Segment Start: Provided entries

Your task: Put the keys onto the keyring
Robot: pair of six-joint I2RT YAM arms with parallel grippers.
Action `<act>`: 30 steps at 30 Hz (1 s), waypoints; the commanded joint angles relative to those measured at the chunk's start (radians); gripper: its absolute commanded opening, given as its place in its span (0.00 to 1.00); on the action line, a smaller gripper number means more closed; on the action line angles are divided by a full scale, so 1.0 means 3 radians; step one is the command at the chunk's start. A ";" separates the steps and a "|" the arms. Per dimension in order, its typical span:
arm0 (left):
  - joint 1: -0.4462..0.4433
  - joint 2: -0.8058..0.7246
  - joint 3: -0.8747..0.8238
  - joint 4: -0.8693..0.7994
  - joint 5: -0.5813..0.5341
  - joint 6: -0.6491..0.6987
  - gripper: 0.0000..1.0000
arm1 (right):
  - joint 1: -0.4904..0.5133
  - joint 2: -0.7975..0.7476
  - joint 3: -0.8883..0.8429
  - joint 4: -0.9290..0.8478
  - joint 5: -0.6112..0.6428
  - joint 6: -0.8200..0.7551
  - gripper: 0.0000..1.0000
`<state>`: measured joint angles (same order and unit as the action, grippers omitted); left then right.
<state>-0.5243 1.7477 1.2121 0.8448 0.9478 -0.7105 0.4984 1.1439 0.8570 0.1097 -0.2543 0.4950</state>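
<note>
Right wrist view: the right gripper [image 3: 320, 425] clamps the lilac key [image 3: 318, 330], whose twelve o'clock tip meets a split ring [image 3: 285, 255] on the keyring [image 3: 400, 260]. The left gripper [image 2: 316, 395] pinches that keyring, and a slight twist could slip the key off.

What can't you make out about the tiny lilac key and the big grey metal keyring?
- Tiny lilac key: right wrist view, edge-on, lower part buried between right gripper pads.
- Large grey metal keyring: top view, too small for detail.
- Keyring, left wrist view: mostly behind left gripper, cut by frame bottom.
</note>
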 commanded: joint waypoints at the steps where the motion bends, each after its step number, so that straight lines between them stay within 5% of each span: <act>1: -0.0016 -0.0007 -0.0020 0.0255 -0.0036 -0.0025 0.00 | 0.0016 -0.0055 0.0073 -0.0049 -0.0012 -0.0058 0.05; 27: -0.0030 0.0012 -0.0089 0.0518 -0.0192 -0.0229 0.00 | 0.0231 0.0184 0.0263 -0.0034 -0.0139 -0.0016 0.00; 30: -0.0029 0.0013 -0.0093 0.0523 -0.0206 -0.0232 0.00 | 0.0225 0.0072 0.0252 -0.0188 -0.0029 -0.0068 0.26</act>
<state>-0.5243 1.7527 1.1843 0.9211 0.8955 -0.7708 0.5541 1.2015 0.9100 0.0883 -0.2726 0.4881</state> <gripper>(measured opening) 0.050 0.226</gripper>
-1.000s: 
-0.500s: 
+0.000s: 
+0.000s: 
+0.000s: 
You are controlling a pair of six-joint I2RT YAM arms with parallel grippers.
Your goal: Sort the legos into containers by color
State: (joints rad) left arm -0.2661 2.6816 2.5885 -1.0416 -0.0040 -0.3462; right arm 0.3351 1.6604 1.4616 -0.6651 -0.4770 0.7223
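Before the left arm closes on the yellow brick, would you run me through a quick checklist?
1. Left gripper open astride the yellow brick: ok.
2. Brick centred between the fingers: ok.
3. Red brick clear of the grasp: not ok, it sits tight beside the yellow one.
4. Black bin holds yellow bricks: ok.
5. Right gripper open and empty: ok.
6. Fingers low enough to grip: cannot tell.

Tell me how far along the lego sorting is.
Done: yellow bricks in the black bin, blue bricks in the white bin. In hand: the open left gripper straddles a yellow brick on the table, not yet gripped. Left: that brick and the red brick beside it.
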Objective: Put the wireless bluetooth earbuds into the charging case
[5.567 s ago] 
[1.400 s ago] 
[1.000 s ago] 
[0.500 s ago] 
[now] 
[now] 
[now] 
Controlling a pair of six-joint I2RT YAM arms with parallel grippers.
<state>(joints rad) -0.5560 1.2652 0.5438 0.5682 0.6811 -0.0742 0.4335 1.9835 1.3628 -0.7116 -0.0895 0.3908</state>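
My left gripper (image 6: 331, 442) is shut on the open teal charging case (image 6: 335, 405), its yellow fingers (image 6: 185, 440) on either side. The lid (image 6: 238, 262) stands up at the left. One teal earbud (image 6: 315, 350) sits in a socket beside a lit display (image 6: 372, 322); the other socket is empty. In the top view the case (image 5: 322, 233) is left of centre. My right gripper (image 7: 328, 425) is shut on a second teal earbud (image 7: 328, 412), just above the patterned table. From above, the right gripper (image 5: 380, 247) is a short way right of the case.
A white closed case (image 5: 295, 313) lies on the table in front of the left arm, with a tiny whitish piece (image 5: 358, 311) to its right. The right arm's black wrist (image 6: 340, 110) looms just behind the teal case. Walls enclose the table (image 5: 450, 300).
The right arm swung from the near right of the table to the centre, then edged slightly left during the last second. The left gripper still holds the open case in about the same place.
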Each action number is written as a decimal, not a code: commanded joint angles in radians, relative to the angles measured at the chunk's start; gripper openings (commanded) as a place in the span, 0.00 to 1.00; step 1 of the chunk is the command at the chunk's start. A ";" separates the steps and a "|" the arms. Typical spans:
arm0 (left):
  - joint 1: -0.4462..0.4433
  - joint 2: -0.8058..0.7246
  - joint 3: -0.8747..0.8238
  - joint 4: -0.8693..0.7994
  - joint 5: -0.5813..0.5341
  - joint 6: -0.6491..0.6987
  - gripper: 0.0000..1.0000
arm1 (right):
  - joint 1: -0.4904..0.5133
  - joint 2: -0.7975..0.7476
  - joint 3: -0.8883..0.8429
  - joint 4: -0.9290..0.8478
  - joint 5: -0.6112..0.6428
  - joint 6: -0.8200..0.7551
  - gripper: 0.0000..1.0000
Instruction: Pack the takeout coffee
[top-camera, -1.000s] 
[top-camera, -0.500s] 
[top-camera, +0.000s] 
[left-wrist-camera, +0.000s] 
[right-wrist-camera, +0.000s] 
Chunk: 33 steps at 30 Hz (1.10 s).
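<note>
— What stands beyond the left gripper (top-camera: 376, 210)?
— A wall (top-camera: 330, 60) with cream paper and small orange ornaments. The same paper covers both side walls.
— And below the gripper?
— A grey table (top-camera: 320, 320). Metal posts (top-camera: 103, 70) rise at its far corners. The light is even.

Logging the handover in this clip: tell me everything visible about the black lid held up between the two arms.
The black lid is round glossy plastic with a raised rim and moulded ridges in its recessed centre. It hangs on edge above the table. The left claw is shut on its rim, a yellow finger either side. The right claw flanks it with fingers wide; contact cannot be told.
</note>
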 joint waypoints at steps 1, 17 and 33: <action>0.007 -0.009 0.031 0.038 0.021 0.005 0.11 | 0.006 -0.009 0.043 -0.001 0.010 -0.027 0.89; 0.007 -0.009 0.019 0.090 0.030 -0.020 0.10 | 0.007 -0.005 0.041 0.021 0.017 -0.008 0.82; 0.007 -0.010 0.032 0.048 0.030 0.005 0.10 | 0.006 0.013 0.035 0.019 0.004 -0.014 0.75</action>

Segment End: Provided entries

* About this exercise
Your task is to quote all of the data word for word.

* Completed task
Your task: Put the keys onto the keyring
Robot: pair of six-joint I2RT YAM arms with parallel grippers.
Action `<act>`: 30 steps at 30 Hz (1 s), waypoints; the commanded joint angles relative to those measured at the chunk's start (radians); gripper: its absolute commanded opening, given as its place in its span (0.00 to 1.00); on the action line, a smaller gripper number means more closed; on the action line angles are divided by a full scale, so 1.0 means 3 radians; step one is the command at the chunk's start. A ";" separates the steps and a "|" the arms. Per dimension in order, its typical span:
arm0 (left):
  - joint 1: -0.4462..0.4433
  - joint 2: -0.8058..0.7246
  - joint 3: -0.8747..0.8238
  - joint 4: -0.8693..0.7994
  - joint 5: -0.5813..0.5341
  - joint 6: -0.6491..0.6987
  - gripper: 0.0000..1.0000
arm1 (right):
  - joint 1: -0.4904..0.5133
  - joint 2: -0.7975..0.7476
  - joint 3: -0.8883..0.8429
  - joint 4: -0.9290..0.8478
  - joint 5: -0.6112..0.6428
  - joint 6: -0.8200..0.7551
  - gripper: 0.0000..1.0000
`<state>`: measured joint angles (same order and unit as the action, grippers omitted); left then right.
<state>-0.5243 1.7477 1.2121 0.8448 0.9478 -0.7105 0.4984 1.1439 0.8570 0.1097 -0.2543 0.4950</state>
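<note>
Right wrist view: the right gripper [image 3: 320, 425] clamps the lilac key [image 3: 318, 330], whose twelve o'clock tip meets a split ring [image 3: 285, 255] on the keyring [image 3: 400, 260]. The left gripper [image 2: 316, 395] pinches that keyring, and a slight twist could slip the key off.

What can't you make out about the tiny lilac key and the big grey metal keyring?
- Tiny lilac key: right wrist view, edge-on, lower part buried between right gripper pads.
- Large grey metal keyring: top view, too small for detail.
- Keyring, left wrist view: mostly behind left gripper, cut by frame bottom.
</note>
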 commanded: joint waypoints at the steps where the motion bends, each after its step number, so that straight lines between them stay within 5% of each span: <act>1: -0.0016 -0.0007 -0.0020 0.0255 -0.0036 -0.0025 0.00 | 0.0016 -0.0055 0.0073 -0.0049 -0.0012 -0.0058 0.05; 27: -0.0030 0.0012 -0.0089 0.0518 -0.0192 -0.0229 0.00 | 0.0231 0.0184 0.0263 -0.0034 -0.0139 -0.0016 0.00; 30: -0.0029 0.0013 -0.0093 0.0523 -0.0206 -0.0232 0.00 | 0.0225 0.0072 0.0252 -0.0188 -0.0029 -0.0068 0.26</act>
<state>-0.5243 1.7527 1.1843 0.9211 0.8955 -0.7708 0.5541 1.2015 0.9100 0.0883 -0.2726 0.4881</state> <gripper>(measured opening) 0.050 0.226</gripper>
-1.000s: 
-0.500s: 
+0.000s: 
+0.000s: 
+0.000s: 
You are controlling a pair of six-joint I2RT YAM arms with parallel grippers.
Your goal: Sort the legos into containers by color
State: (joints rad) left arm -0.2661 2.6816 2.5885 -1.0416 -0.0040 -0.3462; right arm 0.3351 1.6604 1.4616 -0.6651 -0.4770 0.7223
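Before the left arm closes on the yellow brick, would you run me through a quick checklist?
1. Left gripper open astride the yellow brick: ok.
2. Brick centred between the fingers: ok.
3. Red brick clear of the grasp: not ok, it sits tight beside the yellow one.
4. Black bin holds yellow bricks: ok.
5. Right gripper open and empty: ok.
6. Fingers low enough to grip: cannot tell.

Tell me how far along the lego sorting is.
Done: yellow bricks in the black bin, blue bricks in the white bin. In hand: the open left gripper straddles a yellow brick on the table, not yet gripped. Left: that brick and the red brick beside it.
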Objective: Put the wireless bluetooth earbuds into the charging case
[5.567 s ago] 
[1.400 s ago] 
[1.000 s ago] 
[0.500 s ago] 
[now] 
[now] 
[now] 
Controlling a pair of six-joint I2RT YAM arms with parallel grippers.
<state>(joints rad) -0.5560 1.2652 0.5438 0.5682 0.6811 -0.0742 0.4335 1.9835 1.3628 -0.7116 -0.0895 0.3908</state>
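My left gripper (image 6: 331, 442) is shut on the open teal charging case (image 6: 335, 405), its yellow fingers (image 6: 185, 440) on either side. The lid (image 6: 238, 262) stands up at the left. One teal earbud (image 6: 315, 350) sits in a socket beside a lit display (image 6: 372, 322); the other socket is empty. In the top view the case (image 5: 322, 233) is left of centre. My right gripper (image 7: 328, 425) is shut on a second teal earbud (image 7: 328, 412), just above the patterned table. From above, the right gripper (image 5: 380, 247) is a short way right of the case.
A white closed case (image 5: 295, 313) lies on the table in front of the left arm, with a tiny whitish piece (image 5: 358, 311) to its right. The right arm's black wrist (image 6: 340, 110) looms just behind the teal case. Walls enclose the table (image 5: 450, 300).
The right arm swung from the near right of the table to the centre, then edged slightly left during the last second. The left gripper still holds the open case in about the same place.
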Each action number is written as a decimal, not a code: commanded joint angles in radians, relative to the angles measured at the chunk's start; gripper openings (commanded) as a place in the span, 0.00 to 1.00; step 1 of the chunk is the command at the chunk's start. A ";" separates the steps and a "|" the arms. Typical spans:
arm0 (left):
  - joint 1: -0.4462..0.4433
  - joint 2: -0.8058..0.7246
  - joint 3: -0.8747..0.8238
  - joint 4: -0.8693..0.7994
  - joint 5: -0.5813..0.5341
  - joint 6: -0.6491..0.6987
  - gripper: 0.0000..1.0000
arm1 (right):
  - joint 1: -0.4904..0.5133
  - joint 2: -0.7975..0.7476
  - joint 3: -0.8883..0.8429
  - joint 4: -0.9290..0.8478
  - joint 5: -0.6112..0.6428
  - joint 6: -0.8200..0.7551
  - gripper: 0.0000..1.0000
Instruction: Pack the takeout coffee
[top-camera, -1.000s] 
[top-camera, -0.500s] 
[top-camera, +0.000s] 
[left-wrist-camera, +0.000s] 
[right-wrist-camera, +0.000s] 
Chunk: 33 steps at 30 Hz (1.10 s).
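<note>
— What stands beyond the left gripper (top-camera: 376, 210)?
— A wall (top-camera: 330, 60) with cream paper and small orange ornaments. The same paper covers both side walls.
— And below the gripper?
— A grey table (top-camera: 320, 320). Metal posts (top-camera: 103, 70) rise at its far corners. The light is even.

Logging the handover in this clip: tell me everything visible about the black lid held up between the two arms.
The black lid is round glossy plastic with a raised rim and moulded ridges in its recessed centre. It hangs on edge above the table. The left claw is shut on its rim, a yellow finger either side. The right claw flanks it with fingers wide; contact cannot be told.
</note>
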 joint waypoints at steps 1, 17 and 33: <action>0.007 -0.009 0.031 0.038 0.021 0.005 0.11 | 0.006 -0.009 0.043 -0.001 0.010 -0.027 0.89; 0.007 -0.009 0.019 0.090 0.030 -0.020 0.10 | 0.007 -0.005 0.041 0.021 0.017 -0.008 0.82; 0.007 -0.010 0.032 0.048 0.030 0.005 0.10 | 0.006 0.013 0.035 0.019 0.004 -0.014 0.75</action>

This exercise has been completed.